Kindergrundsicherung:
Ein Schritt gegen Kinderarmut und für mehr Familienunterstützung
Die Ampel-Koalition plant die Einführung einer Kindergrundsicherung, um die Chancen für alle Kinder zu verbessern und Armut zu bekämpfen. Durch die Bündelung verschiedener staatlicher Leistungen für Kinder und Familien soll die Kindergrundsicherung eine einfache und übersichtliche Unterstützung bieten. Sozialverbände, Kinderschutz- und Familienorganisationen haben dies bereits seit langem gefordert. Nach der Sommerpause werden nun die Details des Vorhabens vorgelegt.
Was ist die Kindergrundsicherung?
Bisher existieren verschiedene Leistungen für Familien mit Kindern, wie das monatliche Kindergeld oder der Kinderzuschlag für einkommensschwache Menschen. Allerdings müssen diese Leistungen teilweise bei verschiedenen Behörden auf unterschiedlichen Wegen beantragt werden. Oftmals sind sich Familien nicht bewusst, dass sie einen Anspruch haben.
Warum gibt es Uneinigkeit in der Regierung bezüglich des Projekts?
Die Gewährleistung aller berechtigten Leistungen für Familien bedeutet eine höhere finanzielle Belastung. Das ist weitgehend unstrittig. Die Grünen in der Ampel-Koalition möchten jedoch vor allem die Leistungen erhöhen, um verstärkt gegen Kinderarmut vorzugehen. Finanzminister Christian Lindner (FDP) hingegen besteht darauf, nach den teuren Corona- und Inflations-Entlastungspaketen die Staatsausgaben wieder zu begrenzen. Er verweist auf bereits erfolgte Erhöhungen beim Bürgergeld, Kindergeld und Kinderzuschlag.

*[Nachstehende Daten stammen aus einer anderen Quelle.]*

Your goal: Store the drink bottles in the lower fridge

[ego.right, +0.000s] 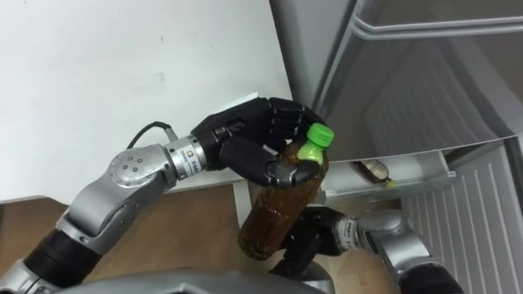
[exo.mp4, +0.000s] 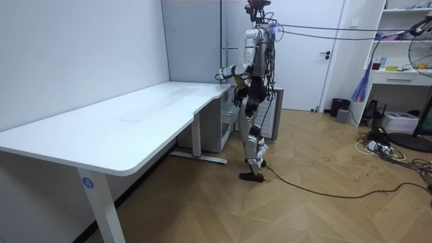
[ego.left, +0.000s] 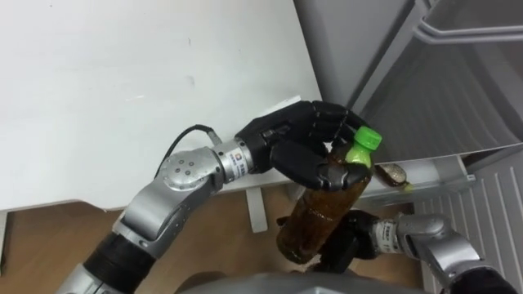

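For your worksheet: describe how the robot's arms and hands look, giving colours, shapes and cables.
Both arms are silver-grey with rounded joint housings, black further up. The left robot hand is glossy black; a thin black cable loops above its silver wrist, which bears a small label. The right robot hand is black too, on a silver wrist.

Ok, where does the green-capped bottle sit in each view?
Left eye view: the bottle is lower centre-right, left hand round its neck, right hand at its base.
Right eye view: the bottle is lower centre, same grip.
Room view: the bottle is a small speck at the robot's waist, upper centre.
Shared landmark: the white table on the robot's left.
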Controlling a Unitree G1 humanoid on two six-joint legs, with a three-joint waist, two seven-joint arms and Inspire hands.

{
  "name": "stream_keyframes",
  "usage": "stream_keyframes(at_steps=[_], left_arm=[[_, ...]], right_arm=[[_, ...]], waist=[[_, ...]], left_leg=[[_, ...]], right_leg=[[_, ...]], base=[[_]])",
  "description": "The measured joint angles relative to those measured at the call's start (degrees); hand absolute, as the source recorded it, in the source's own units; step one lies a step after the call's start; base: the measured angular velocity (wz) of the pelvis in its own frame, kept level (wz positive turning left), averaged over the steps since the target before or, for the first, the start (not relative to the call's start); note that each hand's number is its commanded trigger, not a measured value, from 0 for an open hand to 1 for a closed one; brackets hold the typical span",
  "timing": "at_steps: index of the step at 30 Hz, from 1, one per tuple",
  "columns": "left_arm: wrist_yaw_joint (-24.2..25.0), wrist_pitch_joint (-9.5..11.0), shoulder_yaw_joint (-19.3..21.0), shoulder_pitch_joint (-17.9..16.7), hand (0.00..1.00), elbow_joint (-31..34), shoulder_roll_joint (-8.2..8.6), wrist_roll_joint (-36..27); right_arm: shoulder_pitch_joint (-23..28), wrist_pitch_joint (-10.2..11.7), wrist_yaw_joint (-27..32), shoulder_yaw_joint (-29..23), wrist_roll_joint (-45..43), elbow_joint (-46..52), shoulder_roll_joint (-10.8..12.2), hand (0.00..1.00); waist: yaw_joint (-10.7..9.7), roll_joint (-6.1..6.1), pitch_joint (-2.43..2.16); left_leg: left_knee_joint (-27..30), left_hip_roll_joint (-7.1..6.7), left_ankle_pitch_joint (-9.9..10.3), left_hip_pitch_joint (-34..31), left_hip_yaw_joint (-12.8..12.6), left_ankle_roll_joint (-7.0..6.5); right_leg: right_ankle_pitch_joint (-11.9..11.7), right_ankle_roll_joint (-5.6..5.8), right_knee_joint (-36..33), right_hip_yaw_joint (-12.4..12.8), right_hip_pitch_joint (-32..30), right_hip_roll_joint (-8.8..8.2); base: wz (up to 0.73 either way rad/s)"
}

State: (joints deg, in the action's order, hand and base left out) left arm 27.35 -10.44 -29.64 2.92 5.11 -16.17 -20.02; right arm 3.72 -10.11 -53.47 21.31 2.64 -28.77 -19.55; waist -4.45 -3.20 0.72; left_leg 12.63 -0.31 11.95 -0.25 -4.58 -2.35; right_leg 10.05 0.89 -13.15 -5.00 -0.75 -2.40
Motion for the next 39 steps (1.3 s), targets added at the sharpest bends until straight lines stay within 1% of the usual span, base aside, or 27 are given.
stream_keyframes(at_steps=[5,8,9,10,14,16,19,21,22,26,29,32,33,34,39], left_arm=[[0.34,0.12,0.0,0.01,1.0,-0.59,-0.03,0.6],[0.34,0.73,0.0,0.02,1.0,-0.59,-0.05,0.84],[0.35,1.22,0.01,0.03,1.0,-0.59,-0.06,1.27],[0.39,1.76,0.02,0.12,1.0,-0.58,-0.06,2.08],[0.39,1.97,0.0,0.18,1.0,-0.64,-0.12,2.24],[0.17,2.15,-0.45,0.17,1.0,-0.96,-0.14,2.23],[-1.05,2.54,-1.63,0.19,1.0,-1.88,-0.17,2.15],[-1.8,2.89,-2.06,0.21,1.0,-3.09,-0.17,2.13],[-1.93,3.07,-2.3,0.21,1.0,-3.73,-0.16,2.13],[-1.91,3.36,-2.26,0.2,1.0,-4.68,-0.16,2.13],[-1.89,3.84,-2.01,0.22,1.0,-4.68,-0.16,2.12],[-1.89,3.88,-1.46,0.38,1.0,-4.67,-0.15,2.01],[-1.9,3.88,-1.18,0.4,1.0,-4.65,-0.09,2.01],[-1.91,3.88,-0.84,0.44,1.0,-4.64,-0.05,2.01],[-2.26,3.89,-0.31,0.55,1.0,-4.52,-0.06,2.07]], right_arm=[[0.09,0.01,-1.92,-0.02,0.81,3.2,-0.02,0.0],[0.11,0.0,-2.47,0.0,3.19,4.31,-0.07,0.0],[0.11,0.01,-2.5,-0.01,4.55,4.71,-0.14,0.0],[0.15,0.01,-2.51,0.01,5.39,4.91,-0.23,0.0],[0.41,0.01,-2.54,0.04,7.68,4.87,-0.4,0.0],[0.76,0.01,-2.48,0.12,10.28,4.8,-0.46,0.0],[1.41,-0.05,-1.16,1.35,13.34,4.67,-1.02,0.0],[1.48,-0.35,-0.44,2.31,13.85,4.67,-1.48,0.0],[1.56,-0.64,-0.28,2.3,13.85,4.71,-1.47,0.0],[1.56,-0.67,-0.31,2.26,14.06,4.88,-1.27,0.0],[1.56,-0.68,-0.3,2.25,16.07,4.89,-0.72,0.0],[1.56,-0.69,0.23,2.24,18.71,4.9,-0.47,0.0],[1.56,-0.73,0.38,2.25,19.85,4.9,-0.48,0.27],[1.56,-0.73,0.43,2.26,20.62,4.9,-0.38,1.0],[1.57,-0.73,0.99,2.61,24.52,4.93,-0.1,1.0]], waist=[[-0.03,0.0,0.02],[0.06,0.01,0.06],[0.02,-0.01,0.07],[0.02,-0.01,0.07],[-0.02,0.0,0.06],[-0.06,0.01,0.06],[-0.18,0.0,0.06],[-0.32,0.06,0.12],[-0.35,0.18,0.19],[-0.53,0.18,0.21],[-0.38,0.23,0.18],[-0.27,0.26,0.16],[-0.27,0.24,0.15],[-0.16,0.21,0.14],[-0.09,0.12,0.08]], left_leg=[[-0.03,0.01,0.02,-0.01,0.0,0.03],[-0.04,0.02,0.03,-0.17,0.04,0.03],[-0.04,0.02,0.03,-0.21,0.06,0.04],[-0.04,0.03,0.04,-0.22,0.07,0.05],[0.02,0.04,0.07,-0.21,0.17,0.08],[0.02,0.06,0.07,-0.03,0.19,0.09],[0.01,0.08,0.09,0.22,0.07,0.1],[-0.05,0.12,0.21,0.74,0.05,0.09],[0.0,0.16,0.38,0.91,0.01,0.13],[0.06,0.22,0.39,0.78,0.0,0.15],[0.0,0.31,0.42,0.79,-0.16,0.2],[-0.12,0.5,0.46,0.8,-0.2,0.28],[-0.22,0.5,0.45,0.84,-0.22,0.28],[-0.24,0.5,0.45,0.85,-0.21,0.28],[-0.27,0.47,0.45,0.98,-0.2,0.28]], right_leg=[[0.0,0.0,0.04,0.15,-0.01,0.07],[0.0,0.0,0.05,0.14,-0.13,0.1],[0.0,0.0,0.05,0.15,-0.21,0.11],[0.0,0.0,0.06,0.13,-0.23,0.11],[-0.01,-0.01,0.23,0.13,-0.08,0.15],[-0.01,-0.01,0.3,0.06,0.15,0.15],[-0.01,-0.01,0.34,0.07,0.35,0.14],[-0.01,-0.01,0.35,0.07,0.86,0.17],[-0.01,-0.01,0.34,0.07,1.03,0.2],[-0.01,-0.01,0.27,-0.09,0.88,0.2],[-0.01,-0.01,0.18,0.04,0.6,0.32],[0.0,-0.01,-0.67,0.12,0.02,0.52],[0.0,-0.01,-0.68,0.14,-0.03,0.53],[0.0,-0.01,-0.68,0.15,-0.03,0.53],[0.0,-0.01,-0.68,0.06,0.06,0.5]], base=[[0.0],[0.0],[0.0],[0.0],[0.0],[0.0],[0.0],[-0.02],[-0.04],[-0.01],[-0.03],[-0.07],[-0.05],[-0.05],[0.0]])
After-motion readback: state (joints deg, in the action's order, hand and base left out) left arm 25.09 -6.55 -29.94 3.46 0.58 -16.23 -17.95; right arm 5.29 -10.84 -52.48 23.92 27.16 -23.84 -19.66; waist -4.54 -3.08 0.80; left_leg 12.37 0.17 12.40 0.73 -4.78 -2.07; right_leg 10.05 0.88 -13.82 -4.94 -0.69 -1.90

Wie wird die Kindergrundsicherung gestaltet sein?
Die Kindergrundsicherung wird aus zwei Komponenten bestehen. Einem Garantiebetrag, der für alle Kinder gleich ist, unabhängig vom Einkommen der Eltern. Dieser Betrag wird mindestens dem aktuellen Kindergeld von 250 Euro entsprechen. Es ist geplant, dass erwachsene Kinder, die noch studieren oder sich in Ausbildung befinden, diesen Garantiebetrag direkt erhalten. Der zweite Teil der Kindergrundsicherung richtet sich nach dem Einkommen der Eltern und stellt einen zusätzlichen Beitrag dar. Je geringer das Einkommen der Eltern ist, desto höher fällt dieser Zusatzbeitrag aus.
Wie setzt sich der Zusatzbeitrag zusammen?
Der Zusatzbeitrag wird das bisherige Kinder-Bürgergeld ersetzen, das Familien im Bürgergeldbezug monatlich für ihre Kinder erhalten. Zudem wird der heutige Kinderzuschlag von maximal 250 Euro, der an Familien mit geringem Einkommen gezahlt wird, in diesem Zusatzbeitrag enthalten sein. Dies gilt auch für Teile des sogenannten Bildungs- und Teilhabepakets, das finanzielle Unterstützung für Musikunterricht, Sportvereine oder Klassenfahrten von Kindern aus einkommensschwachen Familien bereitstellt. Die Kindergrundsicherung soll eine Anlaufstelle bieten, bei der Familien unbürokratisch die ihnen zustehenden Leistungen erhalten.
Wie wird das in der Praxis aussehen?
Nach den bisherigen Plänen von Familienministerin Lisa Paus (Grüne) wird ein digitales Kindergrundsicherungsportal geschaffen, auf dem alle Leistungen beantragt werden können. Ein "Kindergrundsicherungs-Check" wird Familien aktiv darauf hinweisen, dass sie möglicherweise Ansprüche auf weitere Zahlungen haben. Das Bundesfamilienministerium strebt an, dass der Staat die Leistungen aktiv bereitstellt, anstatt Familien sie aktiv einfordern zu lassen. Die genaue Höhe der Zahlungen steht aufgrund des Finanzstreits noch nicht fest.
Wann wird die Kindergrundsicherung eingeführt?
Die Einführung der Kindergrundsicherung ist für das Jahr 2025 geplant. Das entsprechende Gesetz soll nach den Sommerferien im Bundeskabinett auf den Weg gebracht werden. Anschließend wird im Bundestag über weitere Details verhandelt, bevor das Gesetz verabschiedet wird.